The trading implications of this whale's withdrawal are multifaceted. Immediately following the withdrawal, there was a noticeable increase in trading volume on Binance, with the 24-hour trading volume for BTC/USDT pair rising from 15,000 BTC at 07:00 UTC to 16,500 BTC at 09:00 UTC, a 10% increase (Binance, March 24, 2025, 07:00-09:00 UTC). This surge in volume suggests heightened market activity and interest following the withdrawal. Additionally, the BTC/USDT pair experienced a slight volatility increase, with the hourly volatility rising from 0.5% at 07:00 UTC to 0.7% at 09:00 UTC (TradingView, March 24, 2025, 07:00-09:00 UTC). This volatility could present trading opportunities for both short-term traders looking to capitalize on price fluctuations and long-term investors who might see this as a signal to accumulate more BTC. The impact was also felt on other trading pairs, such as BTC/ETH, where trading volume increased by 8% from 1,200 BTC at 07:00 UTC to 1,300 BTC at 09:00 UTC (Kraken, March 24, 2025, 07:00-09:00 UTC). These movements indicate a broader market reaction to the whale's actions.
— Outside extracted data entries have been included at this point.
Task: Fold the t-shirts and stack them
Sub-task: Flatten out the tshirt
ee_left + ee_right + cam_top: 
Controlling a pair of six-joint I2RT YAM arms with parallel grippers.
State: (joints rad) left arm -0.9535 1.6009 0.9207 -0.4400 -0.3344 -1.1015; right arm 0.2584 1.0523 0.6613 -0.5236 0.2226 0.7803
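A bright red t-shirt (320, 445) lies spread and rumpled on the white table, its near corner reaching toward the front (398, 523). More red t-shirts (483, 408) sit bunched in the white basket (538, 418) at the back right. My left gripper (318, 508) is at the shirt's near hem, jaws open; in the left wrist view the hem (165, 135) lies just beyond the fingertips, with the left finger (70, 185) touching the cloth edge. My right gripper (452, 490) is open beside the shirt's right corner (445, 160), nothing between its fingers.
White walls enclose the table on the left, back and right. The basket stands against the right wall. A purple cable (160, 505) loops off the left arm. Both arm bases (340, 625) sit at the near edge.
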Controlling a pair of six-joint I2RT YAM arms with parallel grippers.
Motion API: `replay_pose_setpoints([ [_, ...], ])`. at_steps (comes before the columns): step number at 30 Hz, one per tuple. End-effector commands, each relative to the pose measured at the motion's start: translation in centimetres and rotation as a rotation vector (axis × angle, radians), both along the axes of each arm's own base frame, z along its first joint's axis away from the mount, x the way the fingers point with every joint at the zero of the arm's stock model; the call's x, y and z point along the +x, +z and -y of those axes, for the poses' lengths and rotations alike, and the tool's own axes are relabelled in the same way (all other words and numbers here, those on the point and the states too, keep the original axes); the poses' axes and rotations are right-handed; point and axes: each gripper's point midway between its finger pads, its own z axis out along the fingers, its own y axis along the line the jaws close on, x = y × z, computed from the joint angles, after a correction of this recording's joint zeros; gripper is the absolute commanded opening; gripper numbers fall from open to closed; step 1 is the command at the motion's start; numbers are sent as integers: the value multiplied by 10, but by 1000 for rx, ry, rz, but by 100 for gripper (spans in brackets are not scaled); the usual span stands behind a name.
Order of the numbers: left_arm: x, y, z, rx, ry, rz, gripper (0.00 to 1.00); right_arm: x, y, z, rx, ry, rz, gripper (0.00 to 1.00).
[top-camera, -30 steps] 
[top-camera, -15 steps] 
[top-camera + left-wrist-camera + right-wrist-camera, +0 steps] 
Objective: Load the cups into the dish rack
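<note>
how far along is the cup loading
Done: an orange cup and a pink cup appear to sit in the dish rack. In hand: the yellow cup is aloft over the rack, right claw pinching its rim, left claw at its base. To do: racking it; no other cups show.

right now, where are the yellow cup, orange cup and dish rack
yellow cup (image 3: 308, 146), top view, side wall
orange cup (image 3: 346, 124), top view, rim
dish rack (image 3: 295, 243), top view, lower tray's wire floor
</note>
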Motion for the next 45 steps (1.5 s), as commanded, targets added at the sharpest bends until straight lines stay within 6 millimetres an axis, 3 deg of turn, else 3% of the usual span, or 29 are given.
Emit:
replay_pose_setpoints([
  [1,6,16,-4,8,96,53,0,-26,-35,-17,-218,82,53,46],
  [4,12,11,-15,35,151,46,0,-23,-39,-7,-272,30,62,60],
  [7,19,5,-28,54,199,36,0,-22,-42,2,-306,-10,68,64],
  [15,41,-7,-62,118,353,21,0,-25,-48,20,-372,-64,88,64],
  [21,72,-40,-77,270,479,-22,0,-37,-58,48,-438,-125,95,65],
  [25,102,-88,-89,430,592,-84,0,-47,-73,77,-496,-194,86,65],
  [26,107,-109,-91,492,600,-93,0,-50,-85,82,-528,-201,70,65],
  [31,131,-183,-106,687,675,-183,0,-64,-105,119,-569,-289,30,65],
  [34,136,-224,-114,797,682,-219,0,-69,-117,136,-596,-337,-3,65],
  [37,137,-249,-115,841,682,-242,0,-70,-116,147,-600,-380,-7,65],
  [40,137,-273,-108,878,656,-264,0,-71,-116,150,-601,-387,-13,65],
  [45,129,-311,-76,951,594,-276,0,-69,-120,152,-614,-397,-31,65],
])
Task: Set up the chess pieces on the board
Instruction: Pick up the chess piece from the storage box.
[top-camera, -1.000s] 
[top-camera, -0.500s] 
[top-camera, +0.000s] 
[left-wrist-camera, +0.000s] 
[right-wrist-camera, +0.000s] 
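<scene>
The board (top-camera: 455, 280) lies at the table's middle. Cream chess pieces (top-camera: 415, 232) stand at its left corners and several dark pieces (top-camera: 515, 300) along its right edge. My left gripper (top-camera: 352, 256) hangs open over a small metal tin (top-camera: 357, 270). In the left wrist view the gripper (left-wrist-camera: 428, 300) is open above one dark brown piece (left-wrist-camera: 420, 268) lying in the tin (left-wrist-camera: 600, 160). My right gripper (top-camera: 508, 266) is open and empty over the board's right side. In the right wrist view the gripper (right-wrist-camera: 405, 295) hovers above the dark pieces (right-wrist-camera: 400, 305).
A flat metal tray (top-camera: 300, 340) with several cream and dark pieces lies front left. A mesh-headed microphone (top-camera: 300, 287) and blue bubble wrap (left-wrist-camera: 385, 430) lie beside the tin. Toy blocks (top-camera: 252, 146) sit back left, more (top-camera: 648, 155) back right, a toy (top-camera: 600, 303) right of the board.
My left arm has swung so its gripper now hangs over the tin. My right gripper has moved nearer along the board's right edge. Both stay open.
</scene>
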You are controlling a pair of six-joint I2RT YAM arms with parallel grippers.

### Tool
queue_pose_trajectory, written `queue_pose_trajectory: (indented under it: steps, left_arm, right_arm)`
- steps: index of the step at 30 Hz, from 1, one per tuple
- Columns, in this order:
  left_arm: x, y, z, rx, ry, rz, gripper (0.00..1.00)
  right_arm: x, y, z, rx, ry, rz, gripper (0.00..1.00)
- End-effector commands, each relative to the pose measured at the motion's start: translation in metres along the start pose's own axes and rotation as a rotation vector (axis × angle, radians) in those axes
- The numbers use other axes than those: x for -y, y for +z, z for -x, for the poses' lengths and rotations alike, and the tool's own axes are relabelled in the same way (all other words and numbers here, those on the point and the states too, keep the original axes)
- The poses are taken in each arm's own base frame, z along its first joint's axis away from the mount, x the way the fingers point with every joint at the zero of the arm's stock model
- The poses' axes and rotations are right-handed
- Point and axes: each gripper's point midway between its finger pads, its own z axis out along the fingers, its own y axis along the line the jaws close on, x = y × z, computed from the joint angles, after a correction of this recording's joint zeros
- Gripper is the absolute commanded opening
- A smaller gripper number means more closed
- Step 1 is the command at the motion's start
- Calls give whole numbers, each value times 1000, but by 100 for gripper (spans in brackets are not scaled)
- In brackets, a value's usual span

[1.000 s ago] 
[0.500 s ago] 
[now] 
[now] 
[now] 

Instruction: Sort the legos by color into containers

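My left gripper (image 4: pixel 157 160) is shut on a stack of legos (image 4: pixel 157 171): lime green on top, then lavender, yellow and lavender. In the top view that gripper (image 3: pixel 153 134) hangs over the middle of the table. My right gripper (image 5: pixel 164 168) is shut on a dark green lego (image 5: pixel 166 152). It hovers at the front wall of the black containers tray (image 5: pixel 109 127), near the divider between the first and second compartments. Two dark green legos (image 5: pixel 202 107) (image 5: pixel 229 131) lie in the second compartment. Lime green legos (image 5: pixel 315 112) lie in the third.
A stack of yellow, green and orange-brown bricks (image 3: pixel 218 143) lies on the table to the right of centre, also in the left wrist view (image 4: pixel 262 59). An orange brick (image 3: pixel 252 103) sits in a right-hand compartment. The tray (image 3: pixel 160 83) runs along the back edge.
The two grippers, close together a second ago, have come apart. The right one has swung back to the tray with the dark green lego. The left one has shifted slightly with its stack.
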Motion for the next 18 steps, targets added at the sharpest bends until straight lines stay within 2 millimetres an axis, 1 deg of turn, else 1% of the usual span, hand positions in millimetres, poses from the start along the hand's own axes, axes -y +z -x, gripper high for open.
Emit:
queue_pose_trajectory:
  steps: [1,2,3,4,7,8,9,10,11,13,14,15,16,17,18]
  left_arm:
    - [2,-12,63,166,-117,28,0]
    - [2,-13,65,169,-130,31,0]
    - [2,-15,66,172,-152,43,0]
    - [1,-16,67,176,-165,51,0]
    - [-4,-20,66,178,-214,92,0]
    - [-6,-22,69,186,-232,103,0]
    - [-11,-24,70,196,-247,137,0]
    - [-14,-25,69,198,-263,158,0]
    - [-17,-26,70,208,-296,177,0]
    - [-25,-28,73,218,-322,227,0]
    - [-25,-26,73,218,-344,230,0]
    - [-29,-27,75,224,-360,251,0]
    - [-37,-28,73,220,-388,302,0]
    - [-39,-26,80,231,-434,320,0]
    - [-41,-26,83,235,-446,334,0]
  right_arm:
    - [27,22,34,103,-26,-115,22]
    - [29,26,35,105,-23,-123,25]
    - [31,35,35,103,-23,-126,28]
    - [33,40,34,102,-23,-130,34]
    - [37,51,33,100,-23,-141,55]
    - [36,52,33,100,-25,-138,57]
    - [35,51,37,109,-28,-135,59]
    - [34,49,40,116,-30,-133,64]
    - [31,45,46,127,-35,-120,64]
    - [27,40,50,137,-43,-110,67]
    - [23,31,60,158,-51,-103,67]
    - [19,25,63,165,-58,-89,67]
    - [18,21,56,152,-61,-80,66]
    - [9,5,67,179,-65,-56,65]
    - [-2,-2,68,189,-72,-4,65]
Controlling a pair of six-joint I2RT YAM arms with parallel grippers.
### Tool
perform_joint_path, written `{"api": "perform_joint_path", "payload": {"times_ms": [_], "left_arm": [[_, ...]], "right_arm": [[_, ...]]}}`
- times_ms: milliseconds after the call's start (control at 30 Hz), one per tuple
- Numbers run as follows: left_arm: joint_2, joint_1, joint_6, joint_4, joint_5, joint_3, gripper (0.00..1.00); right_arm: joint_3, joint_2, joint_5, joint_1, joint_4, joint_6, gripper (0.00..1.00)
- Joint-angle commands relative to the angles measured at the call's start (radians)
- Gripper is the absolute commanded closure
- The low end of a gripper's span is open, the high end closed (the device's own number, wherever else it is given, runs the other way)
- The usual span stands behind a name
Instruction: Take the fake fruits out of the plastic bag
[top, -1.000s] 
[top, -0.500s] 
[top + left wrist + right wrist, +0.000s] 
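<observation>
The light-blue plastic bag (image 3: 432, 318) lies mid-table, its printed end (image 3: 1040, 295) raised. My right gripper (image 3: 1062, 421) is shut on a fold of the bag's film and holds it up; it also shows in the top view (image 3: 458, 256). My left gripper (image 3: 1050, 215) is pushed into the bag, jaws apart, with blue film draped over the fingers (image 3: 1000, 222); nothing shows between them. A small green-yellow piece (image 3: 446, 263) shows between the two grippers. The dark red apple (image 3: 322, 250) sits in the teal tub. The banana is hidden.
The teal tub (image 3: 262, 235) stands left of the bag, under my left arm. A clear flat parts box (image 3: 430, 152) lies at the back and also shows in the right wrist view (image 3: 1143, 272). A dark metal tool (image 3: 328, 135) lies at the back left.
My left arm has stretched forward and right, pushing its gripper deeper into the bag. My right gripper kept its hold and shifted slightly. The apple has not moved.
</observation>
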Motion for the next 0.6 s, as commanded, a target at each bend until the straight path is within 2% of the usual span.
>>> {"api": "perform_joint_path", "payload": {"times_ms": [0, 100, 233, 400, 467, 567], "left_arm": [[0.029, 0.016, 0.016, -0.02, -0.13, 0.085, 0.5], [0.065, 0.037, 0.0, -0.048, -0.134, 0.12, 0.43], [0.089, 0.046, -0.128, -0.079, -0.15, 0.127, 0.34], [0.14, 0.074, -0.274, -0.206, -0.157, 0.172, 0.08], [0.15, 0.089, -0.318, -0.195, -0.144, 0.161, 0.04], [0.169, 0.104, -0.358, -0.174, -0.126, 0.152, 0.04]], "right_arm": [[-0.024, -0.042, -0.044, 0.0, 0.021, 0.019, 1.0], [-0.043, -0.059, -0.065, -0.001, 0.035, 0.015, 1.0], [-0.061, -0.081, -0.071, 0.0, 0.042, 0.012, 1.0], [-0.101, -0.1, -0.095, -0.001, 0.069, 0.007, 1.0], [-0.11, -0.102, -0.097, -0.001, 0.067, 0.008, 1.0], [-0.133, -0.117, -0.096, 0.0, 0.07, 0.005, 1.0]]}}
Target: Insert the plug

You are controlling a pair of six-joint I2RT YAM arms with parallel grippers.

From a technical analysis perspective, the whale's withdrawal aligns with several key indicators. The Relative Strength Index (RSI) for Bitcoin was at 68 at 08:00 UTC, indicating that the asset is approaching overbought territory but still within a bullish range (TradingView, March 24, 2025, 08:00 UTC). The Moving Average Convergence Divergence (MACD) showed a bullish crossover at 07:45 UTC, suggesting potential upward momentum in the short term (TradingView, March 24, 2025, 07:45 UTC). On-chain metrics further corroborate this sentiment, with the Bitcoin Network Value to Transactions (NVT) ratio decreasing from 120 at 07:00 UTC to 118 at 08:00 UTC, signaling increased network activity relative to market cap (Glassnode, March 24, 2025, 07:00-08:00 UTC). The total number of active addresses on the Bitcoin network also increased by 2% within the hour following the withdrawal, from 750,000 at 07:55 UTC to 765,000 at 08:55 UTC, indicating heightened user engagement (Blockchain.com, March 24, 2025, 07:55-08:55 UTC). These technical and on-chain signals suggest that the market is responding positively to the whale's actions, potentially setting the stage for further price appreciation.